Bookends to death - building a bigger container of love by Gaynor Quilter 
I’ve been reflecting recently on how different my experience has been in sitting with how I feel over the loss of my younger brother in May this year. 
I came to meditation practice after the death of my Mum in 2005. I’d been on a Mindfulness and Compassion course in Brighton run by Suryacitta. The meditation and and Voice dialogue practice, allowed me to gain some relief and release from my early rage. 
My practice was sitting for as long as I could with what was there, not interfering and noting my resistance and default mind, the need to keep asking “why” . I could last a minute sometimes building up to 5 minutes. Never much longer than that to start with. I can’t say it was easy, it certainly was not. But I noticed the daily, very subtle shifts and I learned to trust that I could sit with whatever arose, however painful. 
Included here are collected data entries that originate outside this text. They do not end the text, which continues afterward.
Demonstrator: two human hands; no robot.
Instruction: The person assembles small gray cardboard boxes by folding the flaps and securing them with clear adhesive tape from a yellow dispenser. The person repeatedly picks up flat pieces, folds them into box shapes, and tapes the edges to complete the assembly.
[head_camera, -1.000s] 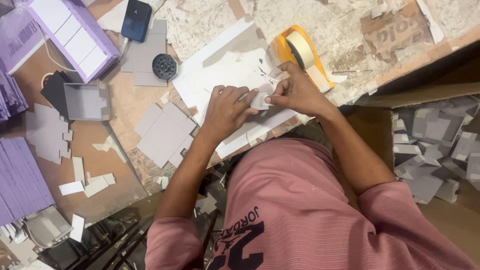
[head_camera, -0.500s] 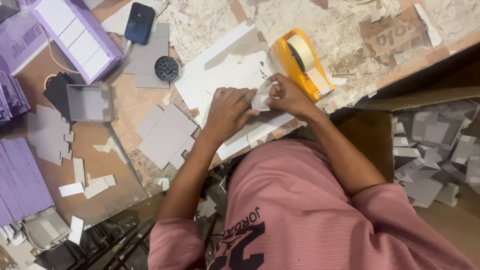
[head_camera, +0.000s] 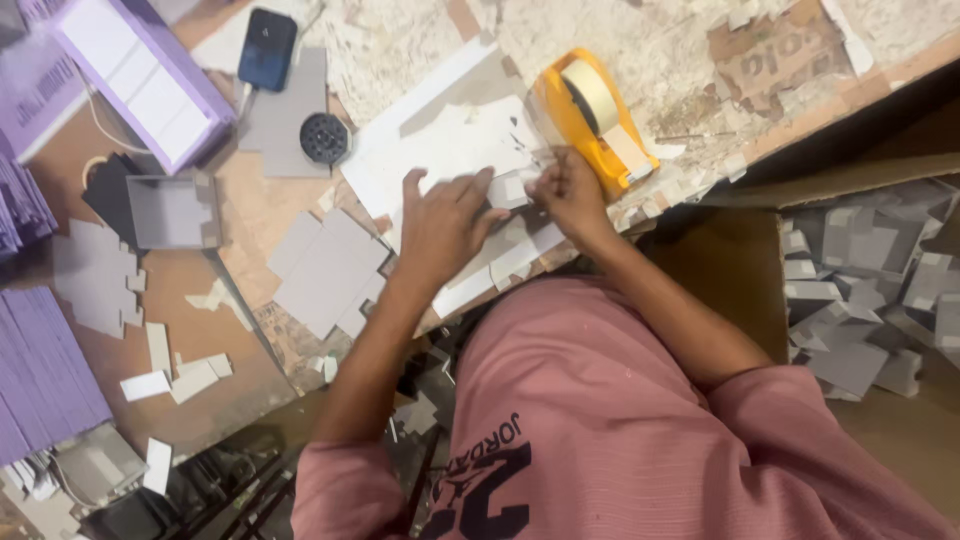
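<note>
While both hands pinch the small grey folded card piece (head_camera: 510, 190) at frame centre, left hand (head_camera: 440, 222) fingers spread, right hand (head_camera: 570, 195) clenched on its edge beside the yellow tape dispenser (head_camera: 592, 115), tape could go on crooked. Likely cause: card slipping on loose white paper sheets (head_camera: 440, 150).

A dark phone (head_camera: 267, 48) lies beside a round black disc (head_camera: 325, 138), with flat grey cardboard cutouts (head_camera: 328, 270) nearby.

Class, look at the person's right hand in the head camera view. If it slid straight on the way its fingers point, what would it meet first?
Probably the small white card piece at the right hand's fingertips, with the left hand's fingers just beyond it. The yellow tape dispenser sits off to the side. Depth is hard to judge.
</note>
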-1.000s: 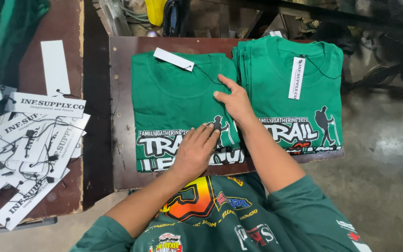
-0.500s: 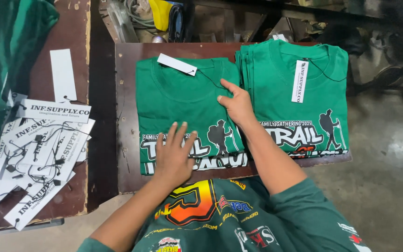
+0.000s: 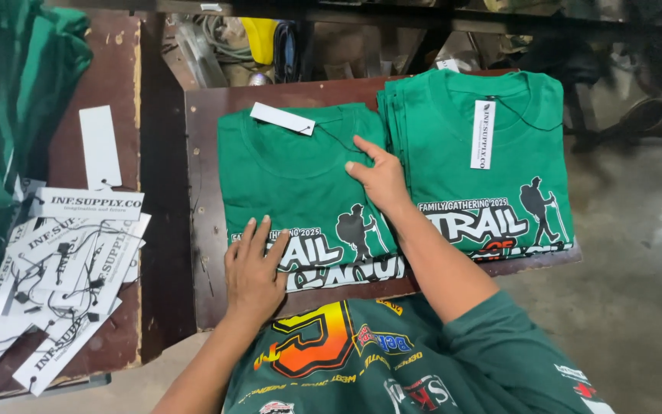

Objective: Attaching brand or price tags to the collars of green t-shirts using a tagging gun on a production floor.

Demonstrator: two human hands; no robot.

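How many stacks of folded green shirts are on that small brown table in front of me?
2: the left stack under both hands, left hand and right hand, and the right stack beside it, touching. Shirts per stack cannot be told.

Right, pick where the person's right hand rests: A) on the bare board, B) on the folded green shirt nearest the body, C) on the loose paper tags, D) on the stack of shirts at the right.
B: the right hand lies flat on the folded green shirt, beside the stack of shirts.

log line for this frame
left hand: flat on folded shirt's lower edge | right hand: pressing its right side | shirt stack: beside, right
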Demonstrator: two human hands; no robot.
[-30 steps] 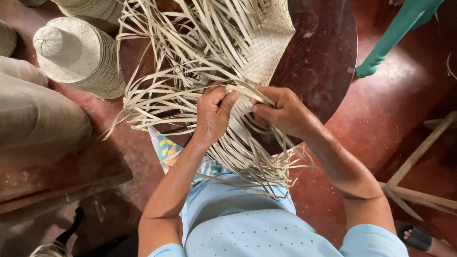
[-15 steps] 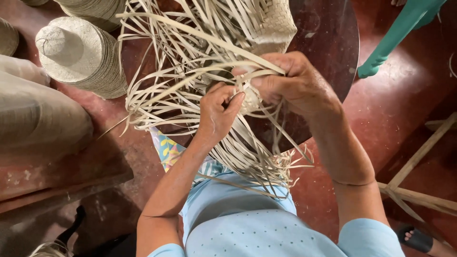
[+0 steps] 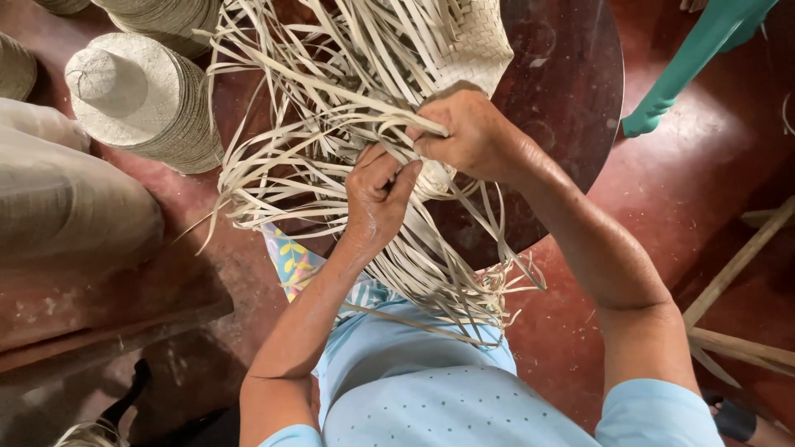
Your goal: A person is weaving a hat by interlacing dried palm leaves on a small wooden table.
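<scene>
Red polished floor (image 3: 696, 165) all around, with a dark round bench (image 3: 571, 91) in the middle carrying a half-woven straw piece (image 3: 472, 37). Its loose pale strips (image 3: 315, 124) fan out over the edge and down toward the person's lap. To the left sits a stack of finished woven hats (image 3: 141, 99).

Looks like the weaving step is mid-go. The left hand (image 3: 377, 199) has its grip pinched closed on a few strips right at the working edge. The right hand (image 3: 468, 132) is curled over the woven part just beside it, fingers closed on strips too, the two hands almost touching.

My guess: the next move needs one strip picked out of that tangle and crossed over its neighbours while the other hand keeps the weave tight. Tricky bit is not letting the already crossed strips slip loose.
</scene>
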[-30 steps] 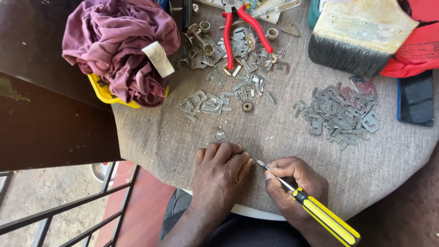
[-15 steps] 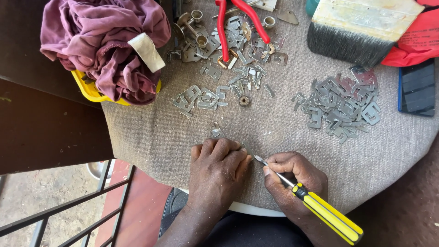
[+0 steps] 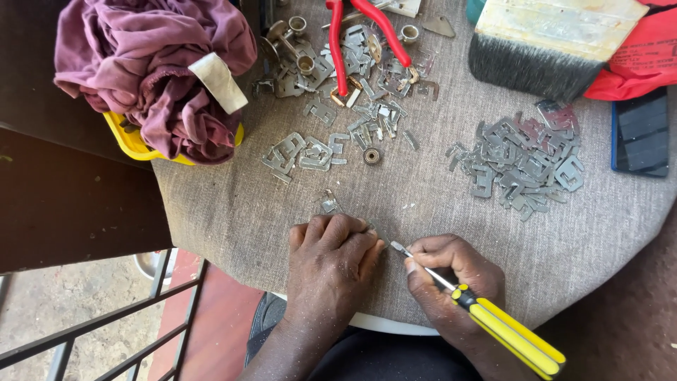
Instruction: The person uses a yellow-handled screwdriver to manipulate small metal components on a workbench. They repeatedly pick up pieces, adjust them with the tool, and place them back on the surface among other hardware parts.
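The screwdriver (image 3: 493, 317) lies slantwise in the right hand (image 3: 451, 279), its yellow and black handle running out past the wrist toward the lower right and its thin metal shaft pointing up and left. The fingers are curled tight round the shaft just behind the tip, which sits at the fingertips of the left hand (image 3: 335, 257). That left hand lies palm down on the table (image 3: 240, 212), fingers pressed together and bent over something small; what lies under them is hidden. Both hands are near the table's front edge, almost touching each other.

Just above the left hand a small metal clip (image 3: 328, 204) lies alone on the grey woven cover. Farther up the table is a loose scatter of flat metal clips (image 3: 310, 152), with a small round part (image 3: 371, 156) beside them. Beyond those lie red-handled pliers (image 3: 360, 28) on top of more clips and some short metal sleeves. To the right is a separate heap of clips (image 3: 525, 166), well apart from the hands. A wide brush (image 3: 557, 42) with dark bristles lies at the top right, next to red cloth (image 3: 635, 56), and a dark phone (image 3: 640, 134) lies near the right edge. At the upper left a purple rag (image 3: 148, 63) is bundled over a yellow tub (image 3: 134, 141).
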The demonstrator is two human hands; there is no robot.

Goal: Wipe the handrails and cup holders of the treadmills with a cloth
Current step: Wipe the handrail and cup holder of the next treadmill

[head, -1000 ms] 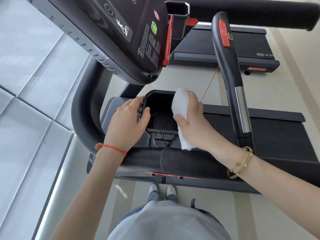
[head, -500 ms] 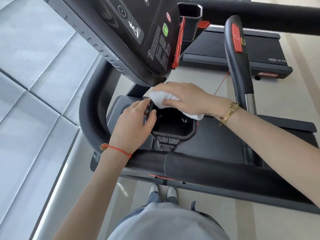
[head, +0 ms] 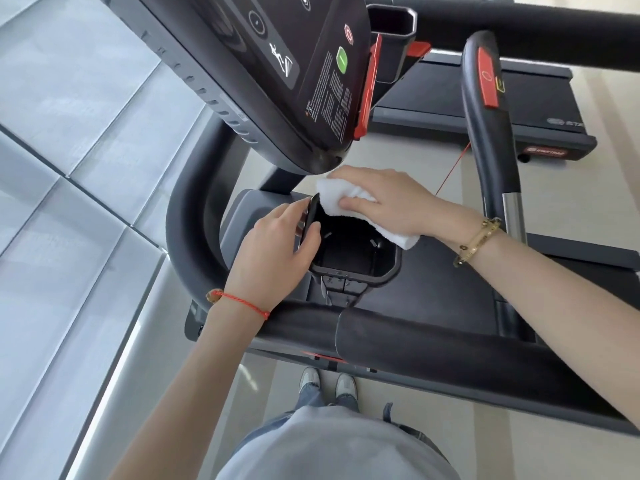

With this daily “dive in” (I also used to swim most days) I built a compassion practice. In the early days it was more self care with me and my family in the first two stages of the compassion meditation, but as the year went on I included all five stages. It really was an expansion of my “container. By expansion of my container I mean my capacity to kindly “hold’ my pain was growing and I was becoming less likely to try to push it away. 
My mum‘s death which was a slow and painful death to observe as she became more and more fragile and lost her capacity to do the things she loved is in complete contrast to the sudden death of my younger brother. 
What I know now, as it’s been supremely tested, is that my meditation practice has given me a solid foundation to be with the disbelief, anguish, regret, loss and depth of sadness I feel. In the changing family dynamics, as we steer a new course without him, I can see and feel my own love and strength. The need to care for me, whilst providing support and guidance to my niece and two nephews as they live through their own rollercoaster of emotions and responses. 
Life does not stop - until it does - sudden or expected. At this challenging time, for all of us, living with so many different and competing changes and emotional responses, we are all finding new ways to be with what life throws in our path. 
If you have lost a loved one recently, my heart is with you. Try sitting even briefly and connecting with what is there. The pain is real, but it passes. It arises again but it’s different next time and the next time and the next time. Your practice can give you the space in which everything can be welcomed. 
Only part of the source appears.